- Records for this task
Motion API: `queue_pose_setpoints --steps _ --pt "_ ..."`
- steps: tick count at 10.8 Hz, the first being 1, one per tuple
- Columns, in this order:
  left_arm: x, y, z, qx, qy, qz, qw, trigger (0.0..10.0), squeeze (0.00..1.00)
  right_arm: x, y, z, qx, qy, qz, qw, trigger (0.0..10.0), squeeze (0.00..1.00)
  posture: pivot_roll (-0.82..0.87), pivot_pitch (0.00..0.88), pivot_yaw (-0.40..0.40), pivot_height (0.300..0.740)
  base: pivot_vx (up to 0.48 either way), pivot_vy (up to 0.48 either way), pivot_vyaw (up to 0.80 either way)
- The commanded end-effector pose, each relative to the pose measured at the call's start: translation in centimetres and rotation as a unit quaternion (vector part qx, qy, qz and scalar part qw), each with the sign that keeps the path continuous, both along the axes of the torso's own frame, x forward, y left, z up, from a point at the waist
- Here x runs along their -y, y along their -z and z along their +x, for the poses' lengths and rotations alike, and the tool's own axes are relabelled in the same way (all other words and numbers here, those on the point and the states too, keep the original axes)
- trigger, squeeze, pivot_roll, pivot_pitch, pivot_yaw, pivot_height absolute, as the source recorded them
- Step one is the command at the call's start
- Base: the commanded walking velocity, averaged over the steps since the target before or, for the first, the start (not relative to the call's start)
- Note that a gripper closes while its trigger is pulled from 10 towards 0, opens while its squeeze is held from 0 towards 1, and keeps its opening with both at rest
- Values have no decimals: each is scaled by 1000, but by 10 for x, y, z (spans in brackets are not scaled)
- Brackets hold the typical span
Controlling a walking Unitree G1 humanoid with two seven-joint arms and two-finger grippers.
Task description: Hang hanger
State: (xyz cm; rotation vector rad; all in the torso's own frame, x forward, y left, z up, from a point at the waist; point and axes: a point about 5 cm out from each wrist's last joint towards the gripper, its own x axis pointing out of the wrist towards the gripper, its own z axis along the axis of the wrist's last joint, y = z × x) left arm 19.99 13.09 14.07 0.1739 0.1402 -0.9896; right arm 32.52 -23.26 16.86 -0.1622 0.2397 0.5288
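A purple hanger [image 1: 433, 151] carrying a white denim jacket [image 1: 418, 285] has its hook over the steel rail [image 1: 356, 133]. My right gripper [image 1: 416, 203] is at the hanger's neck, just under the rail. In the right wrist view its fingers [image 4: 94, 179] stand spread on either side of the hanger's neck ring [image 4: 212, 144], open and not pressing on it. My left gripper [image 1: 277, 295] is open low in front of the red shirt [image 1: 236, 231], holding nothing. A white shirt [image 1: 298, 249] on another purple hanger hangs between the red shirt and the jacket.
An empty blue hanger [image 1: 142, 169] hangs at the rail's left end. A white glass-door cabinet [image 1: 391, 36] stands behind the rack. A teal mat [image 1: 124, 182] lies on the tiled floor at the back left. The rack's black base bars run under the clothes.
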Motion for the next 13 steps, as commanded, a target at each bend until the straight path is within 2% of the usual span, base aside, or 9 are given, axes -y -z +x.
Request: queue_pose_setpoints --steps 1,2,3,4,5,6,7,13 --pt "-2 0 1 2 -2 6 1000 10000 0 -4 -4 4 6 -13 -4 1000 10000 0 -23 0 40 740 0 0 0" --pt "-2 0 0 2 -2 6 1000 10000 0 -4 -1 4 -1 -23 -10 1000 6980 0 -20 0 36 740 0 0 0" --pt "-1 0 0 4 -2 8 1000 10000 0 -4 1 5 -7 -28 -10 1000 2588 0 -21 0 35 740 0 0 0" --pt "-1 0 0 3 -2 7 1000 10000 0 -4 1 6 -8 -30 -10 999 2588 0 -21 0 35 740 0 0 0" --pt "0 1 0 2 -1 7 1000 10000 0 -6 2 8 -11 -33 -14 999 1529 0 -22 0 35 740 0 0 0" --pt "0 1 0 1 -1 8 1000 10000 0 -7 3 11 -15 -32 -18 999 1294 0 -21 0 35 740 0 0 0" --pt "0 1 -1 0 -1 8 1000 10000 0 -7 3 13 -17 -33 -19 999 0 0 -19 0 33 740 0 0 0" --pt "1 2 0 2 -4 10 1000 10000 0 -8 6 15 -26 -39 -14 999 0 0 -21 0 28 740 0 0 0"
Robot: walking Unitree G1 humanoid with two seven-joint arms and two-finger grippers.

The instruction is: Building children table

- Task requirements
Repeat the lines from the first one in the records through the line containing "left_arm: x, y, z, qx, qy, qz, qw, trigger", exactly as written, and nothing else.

- Answer to the problem
Motion API: `queue_pose_setpoints --steps _ --pt "_ ..."`
- steps: tick count at 10.8 Hz, the first being 1, one per tuple
- Columns, in this order:
  left_arm: x, y, z, qx, qy, qz, qw, trigger (0.0..10.0), squeeze (0.00..1.00)

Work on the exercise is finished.